SLA‐1SLA‐2SLA‐3DRB1DQADQB1
Sequencing *14:02 a *11:04 b *04:03 c/*04:02 *05:01 *01:03 *08:01 or *08:02
SSP typing *14:02 *11:04 *04:XX *05:XX *01:XX *08:XX

Abbreviations: MHC, major histocompatibility complex; SLA, swine leukocyte antigen; SSP, sequence‐specific typing primers.

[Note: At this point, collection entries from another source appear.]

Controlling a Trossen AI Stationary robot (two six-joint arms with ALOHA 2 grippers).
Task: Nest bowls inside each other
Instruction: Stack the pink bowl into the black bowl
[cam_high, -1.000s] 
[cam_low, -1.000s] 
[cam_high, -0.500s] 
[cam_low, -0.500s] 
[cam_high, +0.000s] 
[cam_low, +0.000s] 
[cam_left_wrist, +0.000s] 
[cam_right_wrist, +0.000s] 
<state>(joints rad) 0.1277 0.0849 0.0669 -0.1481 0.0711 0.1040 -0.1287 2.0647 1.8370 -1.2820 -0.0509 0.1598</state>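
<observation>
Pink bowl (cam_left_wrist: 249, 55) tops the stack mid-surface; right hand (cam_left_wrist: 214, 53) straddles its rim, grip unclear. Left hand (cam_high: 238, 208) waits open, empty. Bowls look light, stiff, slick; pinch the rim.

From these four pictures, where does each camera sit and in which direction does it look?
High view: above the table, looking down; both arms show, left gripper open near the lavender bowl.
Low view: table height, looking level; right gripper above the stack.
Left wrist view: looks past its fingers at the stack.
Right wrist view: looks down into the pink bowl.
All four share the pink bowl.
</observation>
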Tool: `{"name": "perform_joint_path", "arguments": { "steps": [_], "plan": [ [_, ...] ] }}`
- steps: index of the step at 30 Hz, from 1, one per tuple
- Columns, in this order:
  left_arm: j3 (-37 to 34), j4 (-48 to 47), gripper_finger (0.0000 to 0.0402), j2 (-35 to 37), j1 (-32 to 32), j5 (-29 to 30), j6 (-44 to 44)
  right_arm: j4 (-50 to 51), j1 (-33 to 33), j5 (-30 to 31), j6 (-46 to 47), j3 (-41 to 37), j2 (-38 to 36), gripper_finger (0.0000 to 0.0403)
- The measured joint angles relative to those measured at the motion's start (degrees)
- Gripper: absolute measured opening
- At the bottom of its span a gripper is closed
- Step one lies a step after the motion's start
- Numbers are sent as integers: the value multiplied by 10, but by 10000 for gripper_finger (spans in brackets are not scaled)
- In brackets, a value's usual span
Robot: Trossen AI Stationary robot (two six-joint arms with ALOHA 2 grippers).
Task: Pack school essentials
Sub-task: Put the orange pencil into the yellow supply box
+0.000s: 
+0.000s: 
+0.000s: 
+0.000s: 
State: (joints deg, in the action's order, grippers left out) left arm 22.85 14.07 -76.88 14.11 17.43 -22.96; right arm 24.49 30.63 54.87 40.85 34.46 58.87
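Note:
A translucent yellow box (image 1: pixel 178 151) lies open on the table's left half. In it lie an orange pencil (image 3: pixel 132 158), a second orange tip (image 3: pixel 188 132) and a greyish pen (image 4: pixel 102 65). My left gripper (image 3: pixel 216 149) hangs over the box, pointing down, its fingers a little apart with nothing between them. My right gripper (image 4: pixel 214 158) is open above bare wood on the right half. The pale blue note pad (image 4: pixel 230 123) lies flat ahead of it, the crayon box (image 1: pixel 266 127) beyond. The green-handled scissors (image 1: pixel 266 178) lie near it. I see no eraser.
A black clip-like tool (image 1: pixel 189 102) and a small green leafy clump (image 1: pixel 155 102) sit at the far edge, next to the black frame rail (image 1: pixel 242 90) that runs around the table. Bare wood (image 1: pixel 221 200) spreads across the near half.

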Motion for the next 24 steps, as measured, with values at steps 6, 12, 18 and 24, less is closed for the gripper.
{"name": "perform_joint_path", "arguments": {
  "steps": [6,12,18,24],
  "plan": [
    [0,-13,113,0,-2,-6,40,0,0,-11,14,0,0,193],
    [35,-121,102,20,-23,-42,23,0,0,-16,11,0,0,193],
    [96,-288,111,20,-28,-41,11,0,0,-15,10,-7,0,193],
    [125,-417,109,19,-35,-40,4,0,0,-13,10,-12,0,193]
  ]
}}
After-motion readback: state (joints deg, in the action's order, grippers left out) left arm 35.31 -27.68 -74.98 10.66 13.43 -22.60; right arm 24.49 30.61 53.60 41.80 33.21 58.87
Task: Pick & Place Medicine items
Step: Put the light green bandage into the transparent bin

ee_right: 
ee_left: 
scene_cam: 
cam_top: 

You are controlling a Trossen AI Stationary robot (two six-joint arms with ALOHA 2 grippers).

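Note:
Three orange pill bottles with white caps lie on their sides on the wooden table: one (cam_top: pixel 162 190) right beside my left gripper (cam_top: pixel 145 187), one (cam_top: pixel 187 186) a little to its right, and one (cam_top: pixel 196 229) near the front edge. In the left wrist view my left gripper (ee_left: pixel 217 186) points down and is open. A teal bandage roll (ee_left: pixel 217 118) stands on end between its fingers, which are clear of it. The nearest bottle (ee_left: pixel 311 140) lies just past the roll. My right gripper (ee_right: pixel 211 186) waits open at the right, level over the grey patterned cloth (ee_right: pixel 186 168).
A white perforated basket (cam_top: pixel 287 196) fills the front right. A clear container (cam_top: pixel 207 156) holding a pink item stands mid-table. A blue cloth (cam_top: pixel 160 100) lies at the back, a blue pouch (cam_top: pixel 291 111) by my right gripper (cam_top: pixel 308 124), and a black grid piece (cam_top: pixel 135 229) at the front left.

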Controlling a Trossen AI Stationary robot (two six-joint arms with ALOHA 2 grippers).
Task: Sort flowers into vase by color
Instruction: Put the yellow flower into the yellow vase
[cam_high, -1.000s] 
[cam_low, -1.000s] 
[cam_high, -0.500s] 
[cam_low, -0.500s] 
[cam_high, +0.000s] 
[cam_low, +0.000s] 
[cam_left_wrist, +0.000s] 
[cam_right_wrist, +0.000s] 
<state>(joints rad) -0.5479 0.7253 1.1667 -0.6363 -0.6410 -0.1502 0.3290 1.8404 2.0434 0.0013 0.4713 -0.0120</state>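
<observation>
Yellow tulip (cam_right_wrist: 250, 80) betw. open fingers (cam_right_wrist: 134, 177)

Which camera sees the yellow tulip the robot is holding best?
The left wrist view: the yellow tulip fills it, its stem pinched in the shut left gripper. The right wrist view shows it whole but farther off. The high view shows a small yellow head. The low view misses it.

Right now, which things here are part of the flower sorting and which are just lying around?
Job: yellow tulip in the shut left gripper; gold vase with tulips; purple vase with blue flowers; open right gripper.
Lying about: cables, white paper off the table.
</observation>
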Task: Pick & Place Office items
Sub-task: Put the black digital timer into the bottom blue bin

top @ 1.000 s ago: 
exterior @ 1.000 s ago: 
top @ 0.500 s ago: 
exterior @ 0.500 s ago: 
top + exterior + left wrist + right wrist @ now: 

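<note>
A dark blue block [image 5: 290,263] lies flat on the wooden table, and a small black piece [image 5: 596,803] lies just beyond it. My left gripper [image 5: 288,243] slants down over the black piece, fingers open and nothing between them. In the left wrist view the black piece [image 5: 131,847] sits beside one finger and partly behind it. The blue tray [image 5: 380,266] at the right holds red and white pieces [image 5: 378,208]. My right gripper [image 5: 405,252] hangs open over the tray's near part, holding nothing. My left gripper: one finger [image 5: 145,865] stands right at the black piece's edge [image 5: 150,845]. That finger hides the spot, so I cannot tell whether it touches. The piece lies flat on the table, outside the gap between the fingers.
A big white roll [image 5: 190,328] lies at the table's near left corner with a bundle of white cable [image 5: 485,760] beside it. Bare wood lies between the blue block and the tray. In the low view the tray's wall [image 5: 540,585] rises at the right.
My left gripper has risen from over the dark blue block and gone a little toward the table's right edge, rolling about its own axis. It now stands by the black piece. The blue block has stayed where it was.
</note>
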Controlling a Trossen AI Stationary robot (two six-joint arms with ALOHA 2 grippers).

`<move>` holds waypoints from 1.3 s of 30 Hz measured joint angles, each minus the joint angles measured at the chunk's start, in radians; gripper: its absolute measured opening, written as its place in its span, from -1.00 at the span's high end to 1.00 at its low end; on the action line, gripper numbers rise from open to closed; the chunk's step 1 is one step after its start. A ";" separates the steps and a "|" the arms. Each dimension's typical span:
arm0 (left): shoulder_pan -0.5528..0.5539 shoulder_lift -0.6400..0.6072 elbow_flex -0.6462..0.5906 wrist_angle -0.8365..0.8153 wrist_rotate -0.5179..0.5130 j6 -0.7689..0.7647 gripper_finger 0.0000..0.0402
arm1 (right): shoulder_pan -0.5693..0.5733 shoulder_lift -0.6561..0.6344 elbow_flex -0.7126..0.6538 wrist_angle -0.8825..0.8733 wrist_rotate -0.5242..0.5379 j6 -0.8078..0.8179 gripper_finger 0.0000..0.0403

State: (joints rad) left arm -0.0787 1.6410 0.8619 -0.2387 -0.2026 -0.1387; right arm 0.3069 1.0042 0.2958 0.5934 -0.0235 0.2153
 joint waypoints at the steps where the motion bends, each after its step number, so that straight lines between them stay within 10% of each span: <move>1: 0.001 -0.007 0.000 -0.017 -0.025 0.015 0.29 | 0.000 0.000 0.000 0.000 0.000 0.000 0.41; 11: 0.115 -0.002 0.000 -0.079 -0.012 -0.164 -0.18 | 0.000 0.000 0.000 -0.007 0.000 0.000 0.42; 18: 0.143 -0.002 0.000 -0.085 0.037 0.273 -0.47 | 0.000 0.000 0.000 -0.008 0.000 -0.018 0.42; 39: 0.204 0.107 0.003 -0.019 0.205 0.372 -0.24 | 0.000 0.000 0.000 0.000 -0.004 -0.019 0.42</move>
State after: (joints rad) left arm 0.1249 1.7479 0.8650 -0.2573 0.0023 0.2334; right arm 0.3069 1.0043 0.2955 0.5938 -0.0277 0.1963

Previously known as SLA‐1*es11.

Previously known as SLA‐2*es22.

Previously known as SLA‐3*04es32.

Classical MHC class I and class II genotypes of inbred Babraham pigs Abbreviations: MHC, major histocompatibility complex; SLA, swine leukocyte antigen; SSP, sequence‐specific typing primers. Previously known as SLA‐1*es11. Previously known as SLA‐2*es22. Previously known as SLA‐3*04es32. Sequencing reads were additionally obtained for the non‐classical MHC class I genes (SLA‐6, SLA‐7, and SLA‐8) due to broad primer specificity. A total of six identical reads from three animals were identified for SLA‐6, all of which contained the intron between the first two alpha domains, and thus originated from either unspliced mRNA or contaminating genomic DNA. Despite this, both exons were in frame and putatively functional. All of these reads also differed by at least 4 bp from the nine known SLA‐6 alleles in IPD‐MHC, with five alleles being equally close (SLA‐6*01:01, SLA‐6*03:01, SLA‐6*04:01, SLA‐6*05:01 and SLA‐6*06:01). Reads specific for SLA‐7 (n = 1) and SLA‐8 (n = 8, from four animals) were also detected, likely due to the degenerate nature of the SLA‐6 primers used for cDNA amplification. Only three alleles of SLA‐7 are currently described within the IPD‐MHC database, and the closest of these, SLA‐7*01:01, differs by 2 bp to the single read sequenced from the Babraham samples. For SLA‐8, all of the sequencing reads were identical to each other and were also exact matches for known alleles SLA‐8*01:01, SLA‐8*04:01 and SLA‐8*05:01. As the sequenced reads did not span the entire transcript, it could not be ascertained which, if any, of these alleles correspond to the Babraham SLA‐8. Thus, the sequencing results suggested that the Babraham animals were identical to each other for at least the SLA‐6 and SLA‐8 non‐classical MHC class I loci, while only a single read was obtained for SLA‐7. For inclusion into the IPD‐MHC database, the Babraham‐derived alleles presented here have been deposited into GenBank (accessions: MH107868—MH107877). This study shows that the inbred Babraham pigs are functionally MHC homozygous. Taken together with the high level of inbreeding as measured by SNPs over the entire genome,10 this confirms the Babraham pig as a very valuable model for swine and human disease research, as well in wider biomedical applications. This value can only increase as our ability to edit mammalian genomes and produce gene‐edited animals improves.